The only case Plummer relies on in her motion to dismiss is Moody v. Howard-McAnear Equip. Co., No. 05-03-01438-CV, 2003 WL 22839278, at *1 (Tex. App.-Dallas Dec. 1, 2003, no pet.) (mem. op., per curiam). This case is inapposite because there, the appealed order was labeled as an "Order Denying Defendant's Special Appearance Motion to Dismiss," but the order only resolved issues regarding service of citation, proper parties to the suit, and misidentification of parties-which were not matters that could be properly raised by a Rule 120a special appearance. See id.; see also Tex.
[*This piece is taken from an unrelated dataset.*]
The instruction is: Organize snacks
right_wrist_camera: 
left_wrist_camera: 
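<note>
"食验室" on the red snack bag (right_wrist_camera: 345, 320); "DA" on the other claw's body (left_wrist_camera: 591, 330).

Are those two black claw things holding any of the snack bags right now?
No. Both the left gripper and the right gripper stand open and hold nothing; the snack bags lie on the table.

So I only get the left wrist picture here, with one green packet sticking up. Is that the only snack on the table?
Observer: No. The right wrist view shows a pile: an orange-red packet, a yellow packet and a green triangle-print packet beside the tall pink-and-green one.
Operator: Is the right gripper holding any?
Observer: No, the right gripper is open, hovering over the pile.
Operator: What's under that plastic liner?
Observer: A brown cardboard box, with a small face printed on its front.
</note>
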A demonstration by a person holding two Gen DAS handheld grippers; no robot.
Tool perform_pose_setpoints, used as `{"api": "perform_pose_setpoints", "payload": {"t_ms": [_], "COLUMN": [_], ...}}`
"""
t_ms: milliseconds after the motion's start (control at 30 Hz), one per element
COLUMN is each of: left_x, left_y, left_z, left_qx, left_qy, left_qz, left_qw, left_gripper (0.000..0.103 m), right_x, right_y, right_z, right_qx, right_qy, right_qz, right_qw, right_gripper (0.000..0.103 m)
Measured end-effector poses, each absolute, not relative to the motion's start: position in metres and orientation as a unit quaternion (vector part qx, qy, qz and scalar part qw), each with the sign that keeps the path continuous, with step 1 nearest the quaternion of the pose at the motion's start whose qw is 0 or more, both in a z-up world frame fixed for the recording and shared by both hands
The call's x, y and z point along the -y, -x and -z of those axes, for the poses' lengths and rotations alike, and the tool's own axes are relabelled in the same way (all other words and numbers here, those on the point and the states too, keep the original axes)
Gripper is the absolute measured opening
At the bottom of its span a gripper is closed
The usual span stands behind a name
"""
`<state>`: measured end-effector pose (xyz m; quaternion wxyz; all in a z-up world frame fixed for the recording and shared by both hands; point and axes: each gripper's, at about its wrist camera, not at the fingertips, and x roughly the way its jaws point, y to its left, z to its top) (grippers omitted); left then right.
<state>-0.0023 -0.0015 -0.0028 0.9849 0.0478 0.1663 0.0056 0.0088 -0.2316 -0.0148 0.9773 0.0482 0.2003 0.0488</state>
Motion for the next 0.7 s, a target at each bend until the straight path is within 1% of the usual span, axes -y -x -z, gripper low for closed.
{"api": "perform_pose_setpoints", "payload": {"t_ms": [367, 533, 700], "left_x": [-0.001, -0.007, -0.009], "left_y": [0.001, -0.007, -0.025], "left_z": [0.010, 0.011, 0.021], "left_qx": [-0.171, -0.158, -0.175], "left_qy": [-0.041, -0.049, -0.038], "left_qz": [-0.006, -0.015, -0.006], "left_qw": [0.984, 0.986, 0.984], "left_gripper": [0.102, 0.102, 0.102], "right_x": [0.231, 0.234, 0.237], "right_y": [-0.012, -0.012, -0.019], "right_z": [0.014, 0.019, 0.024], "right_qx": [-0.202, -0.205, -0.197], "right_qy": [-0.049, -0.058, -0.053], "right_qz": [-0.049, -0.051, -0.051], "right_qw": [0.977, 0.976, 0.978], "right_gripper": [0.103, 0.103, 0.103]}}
R. Civ. P. 120a.

Waiver

Before we address the substance of Witty's special appearance, we must first consider Plummer's argument that Witty waived its special appearance by invoking the federal court's judgment on a question other than jurisdiction and by seeking affirmative relief.
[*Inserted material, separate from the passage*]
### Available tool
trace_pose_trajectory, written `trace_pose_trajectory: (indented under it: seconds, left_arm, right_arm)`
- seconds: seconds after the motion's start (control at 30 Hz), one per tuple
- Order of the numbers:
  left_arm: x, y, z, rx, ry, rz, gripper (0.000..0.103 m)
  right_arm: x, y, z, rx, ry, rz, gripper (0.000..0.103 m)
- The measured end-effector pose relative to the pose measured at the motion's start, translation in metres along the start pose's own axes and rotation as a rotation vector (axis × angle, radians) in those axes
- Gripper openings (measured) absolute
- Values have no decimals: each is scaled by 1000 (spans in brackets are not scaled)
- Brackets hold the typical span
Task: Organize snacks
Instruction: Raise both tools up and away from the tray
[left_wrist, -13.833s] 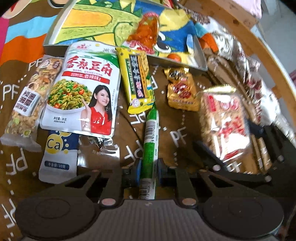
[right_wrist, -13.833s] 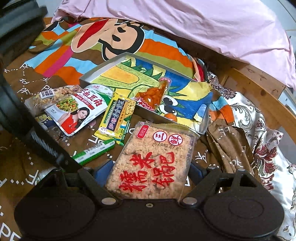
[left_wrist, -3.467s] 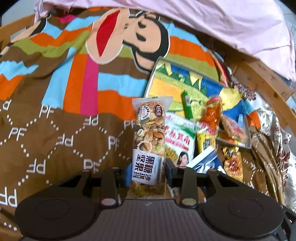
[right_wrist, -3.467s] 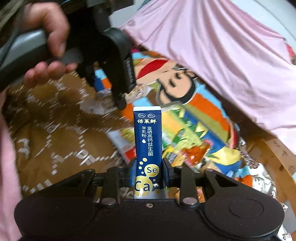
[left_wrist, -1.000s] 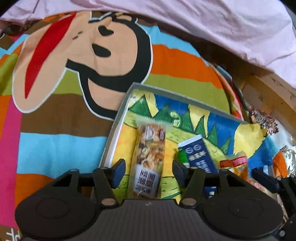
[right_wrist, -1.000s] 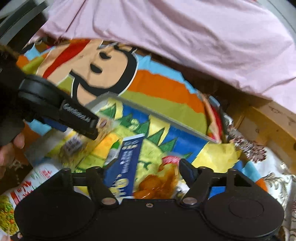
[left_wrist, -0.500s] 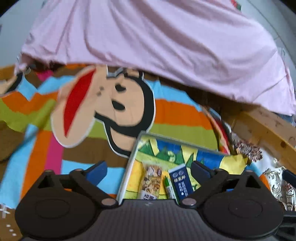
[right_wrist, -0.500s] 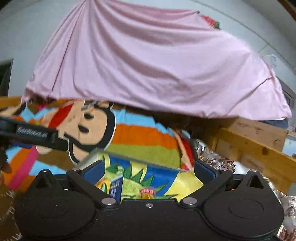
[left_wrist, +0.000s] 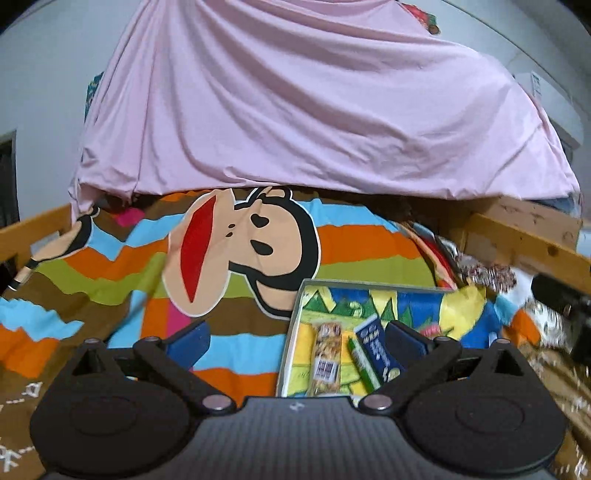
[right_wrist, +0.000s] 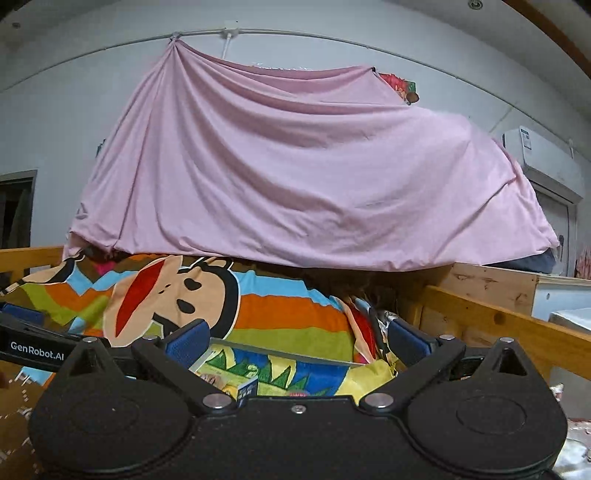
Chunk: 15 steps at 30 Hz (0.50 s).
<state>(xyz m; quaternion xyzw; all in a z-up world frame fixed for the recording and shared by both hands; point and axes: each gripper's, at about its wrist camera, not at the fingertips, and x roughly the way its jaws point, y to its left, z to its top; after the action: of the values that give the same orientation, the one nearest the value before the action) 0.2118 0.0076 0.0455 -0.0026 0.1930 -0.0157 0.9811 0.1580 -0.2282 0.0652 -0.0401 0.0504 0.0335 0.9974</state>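
A shallow tray with a colourful dinosaur picture lies on the bed. In it lie a nut bar, a green stick pack and a dark blue sachet, side by side. My left gripper is open and empty, raised above and in front of the tray's near left side. My right gripper is open and empty, raised high; below it only the tray's far rim and the blue sachet's tip show. The other snacks are hidden.
A striped monkey-print blanket covers the bed. A pink sheet hangs behind. A wooden bed rail runs on the right. The left gripper's body shows at the right wrist view's left edge.
Both grippers have drawn back and tilted up from the tray, jaws wide open. The nut bar and the blue sachet stay in the tray where they were let go.
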Motion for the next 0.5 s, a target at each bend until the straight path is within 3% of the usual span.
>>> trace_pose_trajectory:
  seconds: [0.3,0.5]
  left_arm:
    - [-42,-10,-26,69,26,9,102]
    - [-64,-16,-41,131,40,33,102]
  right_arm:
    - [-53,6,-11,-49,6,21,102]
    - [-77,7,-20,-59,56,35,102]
"A court must have both subject matter jurisdiction over a case and personal jurisdiction over the parties to issue a binding judgment. Luciano v. SprayFoamPolymers.com, LLC, 625 S.W.3d 1, 7-8 (Tex. 2021). A party may challenge a trial court's jurisdiction over it by filing a special appearance-a sworn motion asserting that the court lacks jurisdiction-which may be filed without the movant submitting to the court's jurisdiction. See Tex. R. Civ. P. 120a(1); Nationwide Distribution Servs., Inc. v. Jones, 496 S.W.3d 221, 224 (Tex. App.-Houston [1st Dist.] 2016, no pet.).
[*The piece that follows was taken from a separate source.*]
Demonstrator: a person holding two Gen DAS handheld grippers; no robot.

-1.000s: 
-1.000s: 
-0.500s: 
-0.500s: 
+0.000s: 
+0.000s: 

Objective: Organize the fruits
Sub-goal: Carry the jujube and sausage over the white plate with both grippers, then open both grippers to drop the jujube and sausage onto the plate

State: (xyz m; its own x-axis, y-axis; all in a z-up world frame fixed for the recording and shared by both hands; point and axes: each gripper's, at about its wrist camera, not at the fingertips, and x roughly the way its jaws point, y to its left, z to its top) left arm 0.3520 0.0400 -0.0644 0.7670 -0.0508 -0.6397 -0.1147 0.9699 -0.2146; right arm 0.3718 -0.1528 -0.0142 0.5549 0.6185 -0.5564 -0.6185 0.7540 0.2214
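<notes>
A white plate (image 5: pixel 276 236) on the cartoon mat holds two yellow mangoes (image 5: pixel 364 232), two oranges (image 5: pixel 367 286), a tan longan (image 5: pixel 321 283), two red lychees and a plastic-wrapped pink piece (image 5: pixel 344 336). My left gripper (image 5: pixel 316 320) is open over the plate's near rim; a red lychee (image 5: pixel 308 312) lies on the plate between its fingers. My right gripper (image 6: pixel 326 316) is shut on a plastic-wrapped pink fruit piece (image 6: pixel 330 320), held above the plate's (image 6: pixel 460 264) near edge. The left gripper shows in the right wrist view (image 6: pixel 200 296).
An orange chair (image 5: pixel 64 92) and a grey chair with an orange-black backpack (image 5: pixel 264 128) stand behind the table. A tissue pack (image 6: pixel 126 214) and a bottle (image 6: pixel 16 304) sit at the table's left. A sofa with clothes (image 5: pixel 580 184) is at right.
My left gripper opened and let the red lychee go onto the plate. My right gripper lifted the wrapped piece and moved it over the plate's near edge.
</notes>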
Rule 120a(1) requires that a special appearance be filed "prior to [a] motion to transfer venue or any other plea, pleading or motion." Tex.R.Civ.P. 120a(1). "[T]he plain language of Rule 120a requires only that a special appearance be filed before any other 'plea, pleading or motion.'" Exito Elecs. Co. v. Trejo, 142 S.W.3d 302, 305 (Tex. 2004) (per curiam). "[I]f a special appearance is filed in the same instrument as other pleas or motions, 'the special appearance must be the first plea made.'" Walmart, Inc. v. Fintiv, Inc., No. 06-20-00071-CV, 2021 WL 3572728, at *5 (Tex. App.-Texarkana Aug. 13, 2021, no pet.) (citation omitted). "This is sometimes referred to as the 'due-order-of-pleading' requirement." Trejo, 142 S.W.3d at 305.

"Every appearance, prior to judgment, not in compliance with [Rule 120a] is a general appearance." Tex.R.Civ.P. 120a(1); see also Kawasaki Steel, 699 S.W.2d at 201. A party enters a general appearance, and therefore waives his special appearance, if he (1) invokes the judgment of the court on any question other than the court's jurisdiction, (2) recognizes by its acts that an action is properly pending, or (3) seeks affirmative action from the court. Trejo, 142 S.W.3d at 304 (citing Dawson-Austin v. Austin, 968 S.W.2d 319, 322 (Tex. 1998)). The test for a general appearance is whether a party requests affirmative relief inconsistent with an assertion that the trial court lacks jurisdiction. Dawson-Austin, 968 S.W.2d at 323.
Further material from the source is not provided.